§ **TASK DETAILS**
Your response should consist of the entries below, reproduced exactly and without their images.

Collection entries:
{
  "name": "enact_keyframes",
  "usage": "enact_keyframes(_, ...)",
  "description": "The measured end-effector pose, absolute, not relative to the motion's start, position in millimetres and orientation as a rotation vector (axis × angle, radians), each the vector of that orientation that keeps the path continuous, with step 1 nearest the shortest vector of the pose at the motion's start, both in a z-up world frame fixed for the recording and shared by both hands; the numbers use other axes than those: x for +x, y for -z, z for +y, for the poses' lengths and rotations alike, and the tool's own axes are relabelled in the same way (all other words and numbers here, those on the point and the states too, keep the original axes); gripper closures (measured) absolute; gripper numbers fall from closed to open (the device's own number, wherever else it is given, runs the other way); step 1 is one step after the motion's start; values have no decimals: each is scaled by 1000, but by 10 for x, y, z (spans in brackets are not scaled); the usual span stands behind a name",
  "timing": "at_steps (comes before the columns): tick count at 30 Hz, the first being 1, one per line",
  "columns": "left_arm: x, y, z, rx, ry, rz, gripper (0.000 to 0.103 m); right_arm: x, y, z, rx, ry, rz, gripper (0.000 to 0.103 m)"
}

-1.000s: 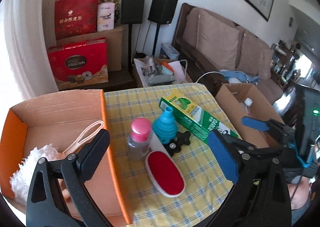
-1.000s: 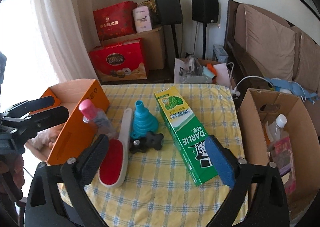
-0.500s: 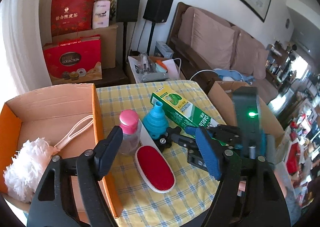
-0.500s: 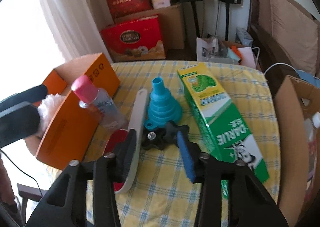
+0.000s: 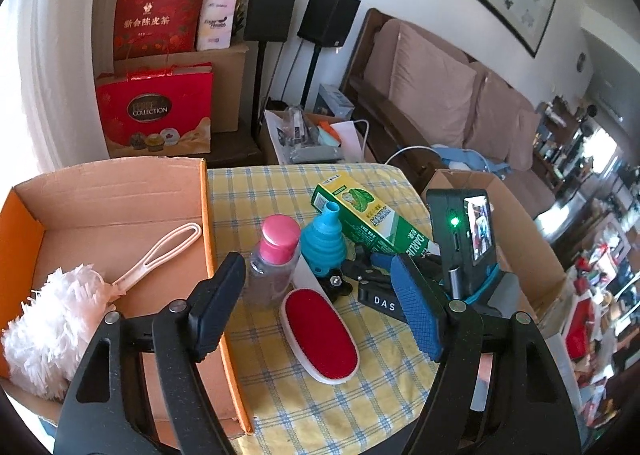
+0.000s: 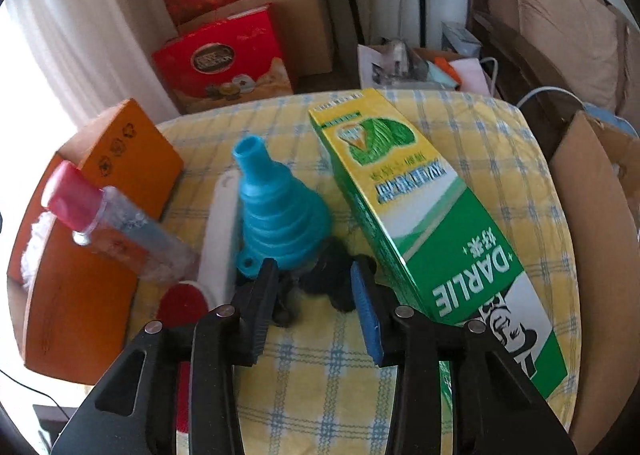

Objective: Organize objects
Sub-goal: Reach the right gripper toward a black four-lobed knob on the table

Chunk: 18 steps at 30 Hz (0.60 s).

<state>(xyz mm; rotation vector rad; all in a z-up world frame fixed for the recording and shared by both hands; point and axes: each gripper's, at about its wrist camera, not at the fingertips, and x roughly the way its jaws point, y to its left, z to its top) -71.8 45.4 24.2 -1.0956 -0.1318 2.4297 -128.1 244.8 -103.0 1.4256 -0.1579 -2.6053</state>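
On the yellow checked tablecloth stand a pink-capped clear bottle, a blue folding funnel, a small black star-shaped knob, a red-and-white lint brush and a green Darlie toothpaste box. My right gripper is low over the table, its jaws partly closed on either side of the black knob, just in front of the funnel. It also shows in the left wrist view. My left gripper is open and empty above the brush.
An orange cardboard box at the table's left holds a white duster with a pink handle. A brown cardboard box stands right of the table. Red gift boxes, speakers and a sofa are behind.
My right gripper has moved forward and down to the black knob and its jaws have narrowed around it. My left gripper has drawn back a little and stays open.
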Motion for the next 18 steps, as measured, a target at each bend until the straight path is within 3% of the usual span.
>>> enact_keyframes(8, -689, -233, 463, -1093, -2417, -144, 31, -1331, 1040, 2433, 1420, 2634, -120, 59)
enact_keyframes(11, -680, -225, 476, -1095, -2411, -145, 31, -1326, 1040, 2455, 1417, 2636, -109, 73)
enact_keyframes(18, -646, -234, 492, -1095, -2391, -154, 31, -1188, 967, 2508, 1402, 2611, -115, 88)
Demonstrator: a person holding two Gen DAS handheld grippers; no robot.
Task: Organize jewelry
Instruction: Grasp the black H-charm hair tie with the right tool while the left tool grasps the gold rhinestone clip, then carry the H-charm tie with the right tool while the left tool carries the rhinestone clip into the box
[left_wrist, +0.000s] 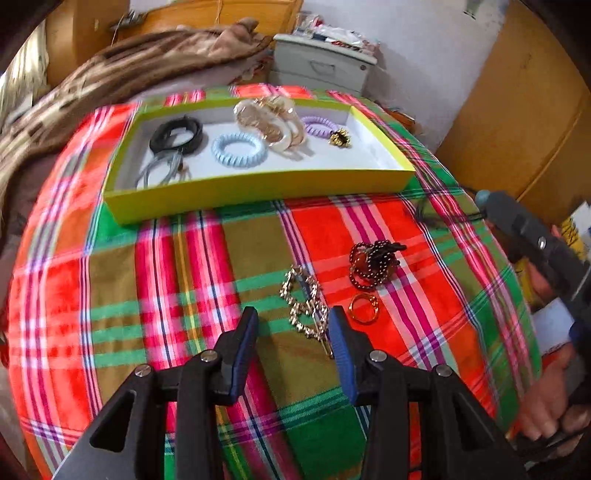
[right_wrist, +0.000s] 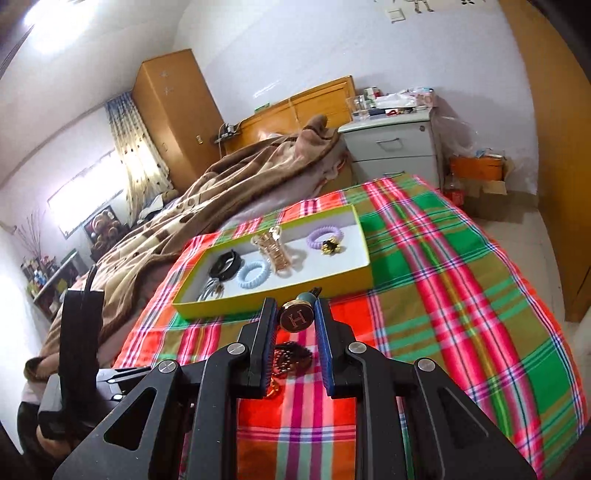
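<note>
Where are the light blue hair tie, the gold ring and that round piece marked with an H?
light blue hair tie (left_wrist: 234, 150): left wrist view, its coiled band.
gold ring (left_wrist: 364, 308): left wrist view, its rim.
round H piece (right_wrist: 296, 318): right wrist view, its lettered face.

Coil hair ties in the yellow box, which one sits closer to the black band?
The light blue coil tie, lying just right of the black band. The lilac coil tie lies further right, past the clear bangles, beside a gold clip.

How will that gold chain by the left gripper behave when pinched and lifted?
The gold chain looks made of small links lying in loose curves on the plaid cloth, so it is probably floppy and will dangle. The links look shiny, likely metal, so it may slip between the open left gripper fingers unless bunched.
</note>
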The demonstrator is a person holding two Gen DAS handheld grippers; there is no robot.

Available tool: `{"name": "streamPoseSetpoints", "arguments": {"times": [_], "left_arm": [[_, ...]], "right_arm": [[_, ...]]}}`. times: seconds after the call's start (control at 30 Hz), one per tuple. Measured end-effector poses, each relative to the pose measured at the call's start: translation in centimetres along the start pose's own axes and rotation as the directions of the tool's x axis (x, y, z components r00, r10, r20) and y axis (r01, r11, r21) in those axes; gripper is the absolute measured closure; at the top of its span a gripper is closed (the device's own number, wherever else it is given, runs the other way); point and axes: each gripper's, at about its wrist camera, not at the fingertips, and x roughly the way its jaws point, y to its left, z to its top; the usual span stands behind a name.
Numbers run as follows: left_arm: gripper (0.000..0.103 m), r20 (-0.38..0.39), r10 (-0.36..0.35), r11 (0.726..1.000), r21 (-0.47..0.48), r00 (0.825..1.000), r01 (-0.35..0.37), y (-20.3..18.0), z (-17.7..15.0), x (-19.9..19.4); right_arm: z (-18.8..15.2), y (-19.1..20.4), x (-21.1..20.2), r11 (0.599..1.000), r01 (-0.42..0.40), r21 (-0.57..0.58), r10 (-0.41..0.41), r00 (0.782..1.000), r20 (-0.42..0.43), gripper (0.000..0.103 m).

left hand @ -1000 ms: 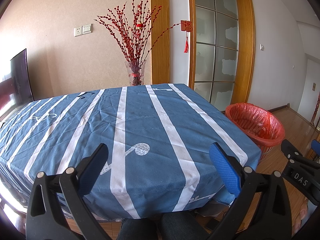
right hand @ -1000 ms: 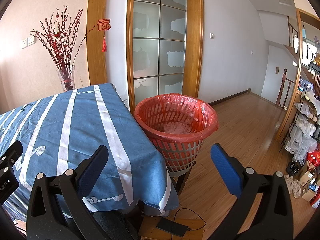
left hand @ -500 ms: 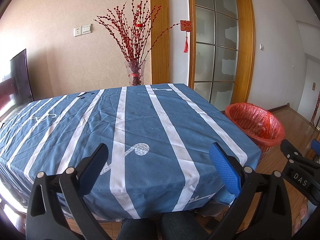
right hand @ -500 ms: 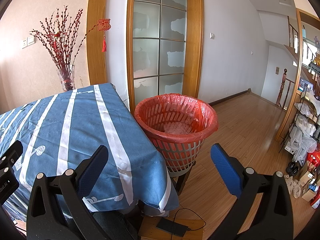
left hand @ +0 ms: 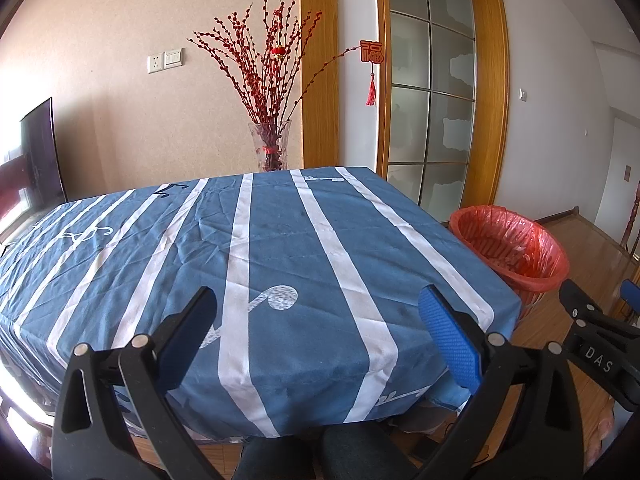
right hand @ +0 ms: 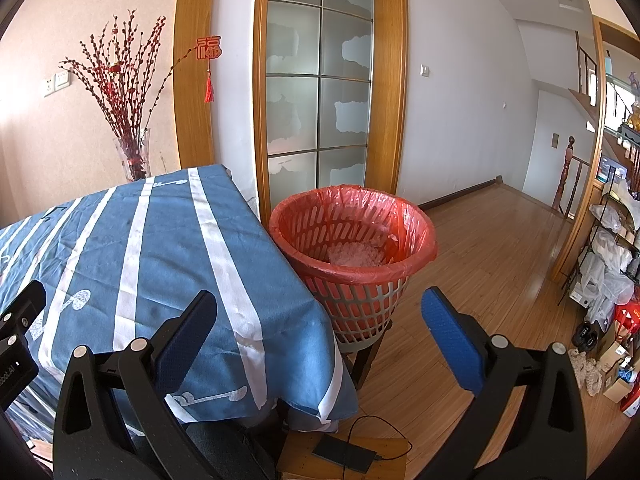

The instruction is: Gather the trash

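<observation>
Your left tool (left hand: 316, 312) hangs wide open over the near edge of the counter (left hand: 280, 240), with nothing between its blue pads. Your right tool (right hand: 318, 314) is spread just as wide and just as empty, pointed toward the bin (right hand: 352, 248) that stands just beside the counter's right corner on a low stand.

The bin wears a red liner, and a pale crumpled wad of trash (right hand: 354, 254) lies at its bottom. On the blue striped cloth you can find no loose trash at all; the surface looks bare from both views. By that reading the collecting looks finished, or else what remains lies outside these views.

The risks from here are few but real. If you sweep the right tool toward the bin carelessly, a finger could catch the liner's rim and drag it off the basket, or nudge the bin on its stand, which looks narrower than the bin itself. If you lower the left tool onto the cloth, the pads could snag a fold and pull the loose cover toward you. A glass vase (left hand: 272, 148) of red branches rises behind the far edge; whether it rests on the cloth you cannot tell, so treat any tug as a threat to it.
</observation>
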Motion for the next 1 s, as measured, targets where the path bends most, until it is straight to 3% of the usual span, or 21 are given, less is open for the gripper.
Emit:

§ **EXERCISE SOLUTION**
{
  "name": "enact_keyframes",
  "usage": "enact_keyframes(_, ...)",
  "description": "The measured end-effector pose, absolute, not relative to the motion's start, position in millimetres and orientation as a rotation vector (axis × angle, radians), each the vector of that orientation that keeps the path continuous, with step 1 nearest the shortest vector of the pose at the motion's start, both in a z-up world frame fixed for the recording and shared by both hands; the numbers use other axes than those: x for +x, y for -z, z for +y, for the poses' lengths and rotations alike, and the tool's own axes are relabelled in the same way (all other words and numbers here, those on the point and the states too, keep the original axes); gripper closures (measured) absolute; gripper numbers fall from closed to open (the device's own number, wherever else it is given, runs the other way); step 1 is one step after the motion's start; values have no decimals: each is scaled by 1000, but by 10 for x, y, z (spans in brackets are not scaled); the usual span stands behind a name",
  "timing": "at_steps (comes before the columns): tick count at 30 Hz, the first being 1, one per line",
  "columns": "left_arm: x, y, z, rx, ry, rz, gripper (0.000 to 0.103 m); right_arm: x, y, z, rx, ry, rz, gripper (0.000 to 0.103 m)"
}

-1.000s: 
-1.000s: 
-0.500s: 
-0.500s: 
+0.000s: 
+0.000s: 

Objective: Organize objects
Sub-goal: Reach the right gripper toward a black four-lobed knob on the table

Chunk: 18 steps at 30 Hz (0.60 s).

<state>(xyz mm; rotation vector rad; all in a z-up world frame fixed for the recording and shared by both hands; point and axes: each gripper's, at about its wrist camera, not at the fingertips, and x roughly the way its jaws point, y to its left, z to its top) -71.8 45.4 24.2 -1.0956 -0.1318 2.4297 -128.1 244.8 -103.0 1.4256 -0.1579 -2.6053</state>
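On the yellow checked tablecloth stand a pink-capped clear bottle, a blue folding funnel, a small black star-shaped knob, a red-and-white lint brush and a green Darlie toothpaste box. My right gripper is low over the table, its jaws partly closed on either side of the black knob, just in front of the funnel. It also shows in the left wrist view. My left gripper is open and empty above the brush.
An orange cardboard box at the table's left holds a white duster with a pink handle. A brown cardboard box stands right of the table. Red gift boxes, speakers and a sofa are behind.
My right gripper has moved forward and down to the black knob and its jaws have narrowed around it. My left gripper has drawn back a little and stays open.
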Motion for the next 18 steps, as measured, a target at each bend until the straight path is within 3% of the usual span.
>>> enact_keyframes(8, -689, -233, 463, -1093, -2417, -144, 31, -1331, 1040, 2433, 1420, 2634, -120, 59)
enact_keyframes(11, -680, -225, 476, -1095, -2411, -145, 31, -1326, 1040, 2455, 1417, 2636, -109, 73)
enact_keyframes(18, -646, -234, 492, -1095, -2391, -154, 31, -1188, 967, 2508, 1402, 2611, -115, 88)
Demonstrator: a person holding two Gen DAS handheld grippers; no robot.
Task: Organize jewelry
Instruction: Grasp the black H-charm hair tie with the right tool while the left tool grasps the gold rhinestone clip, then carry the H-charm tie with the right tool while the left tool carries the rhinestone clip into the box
[left_wrist, +0.000s] 
[right_wrist, +0.000s] 
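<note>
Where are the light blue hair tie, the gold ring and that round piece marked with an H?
light blue hair tie (left_wrist: 234, 150): left wrist view, its coiled band.
gold ring (left_wrist: 364, 308): left wrist view, its rim.
round H piece (right_wrist: 296, 318): right wrist view, its lettered face.

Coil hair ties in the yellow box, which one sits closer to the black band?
The light blue coil tie, lying just right of the black band. The lilac coil tie lies further right, past the clear bangles, beside a gold clip.

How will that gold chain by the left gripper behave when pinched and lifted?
The gold chain looks made of small links lying in loose curves on the plaid cloth, so it is probably floppy and will dangle. The links look shiny, likely metal, so it may slip between the open left gripper fingers unless bunched.
</note>
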The demonstrator is a person holding two Gen DAS handheld grippers; there is no robot.

Available tool: `{"name": "streamPoseSetpoints", "arguments": {"times": [_], "left_arm": [[_, ...]], "right_arm": [[_, ...]]}}`. times: seconds after the call's start (control at 30 Hz), one per tuple. Measured end-effector poses, each relative to the pose measured at the call's start: translation in centimetres along the start pose's own axes and rotation as the directions of the tool's x axis (x, y, z components r00, r10, r20) and y axis (r01, r11, r21) in those axes; gripper is the absolute measured closure; at the top of its span a gripper is closed (the device's own number, wherever else it is given, runs the other way); point and axes: each gripper's, at about its wrist camera, not at the fingertips, and x roughly the way its jaws point, y to its left, z to its top; the usual span stands behind a name.
Numbers run as follows: left_arm: gripper (0.000..0.103 m), r20 (-0.38..0.39), r10 (-0.36..0.35), r11 (0.726..1.000), r21 (-0.47..0.48), r00 (0.825..1.000), r01 (-0.35..0.37), y (-20.3..18.0), z (-17.7..15.0), x (-19.9..19.4); right_arm: z (-18.8..15.2), y (-19.1..20.4), x (-21.1..20.2), r11 (0.599..1.000), r01 (-0.42..0.40), r21 (-0.57..0.58), r10 (-0.41..0.41), r00 (0.782..1.000), r20 (-0.42..0.43), gripper (0.000..0.103 m).

left hand @ -1000 ms: 
right hand @ -1000 ms: 
left hand @ -500 ms: 
right hand @ -500 ms: 
left hand @ +0 ms: 
right hand @ +0 ms: 

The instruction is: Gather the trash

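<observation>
Your left tool (left hand: 316, 312) hangs wide open over the near edge of the counter (left hand: 280, 240), with nothing between its blue pads. Your right tool (right hand: 318, 314) is spread just as wide and just as empty, pointed toward the bin (right hand: 352, 248) that stands just beside the counter's right corner on a low stand.

The bin wears a red liner, and a pale crumpled wad of trash (right hand: 354, 254) lies at its bottom. On the blue striped cloth you can find no loose trash at all; the surface looks bare from both views. By that reading the collecting looks finished, or else what remains lies outside these views.

The risks from here are few but real. If you sweep the right tool toward the bin carelessly, a finger could catch the liner's rim and drag it off the basket, or nudge the bin on its stand, which looks narrower than the bin itself. If you lower the left tool onto the cloth, the pads could snag a fold and pull the loose cover toward you. A glass vase (left hand: 272, 148) of red branches rises behind the far edge; whether it rests on the cloth you cannot tell, so treat any tug as a threat to it.
</observation>
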Motion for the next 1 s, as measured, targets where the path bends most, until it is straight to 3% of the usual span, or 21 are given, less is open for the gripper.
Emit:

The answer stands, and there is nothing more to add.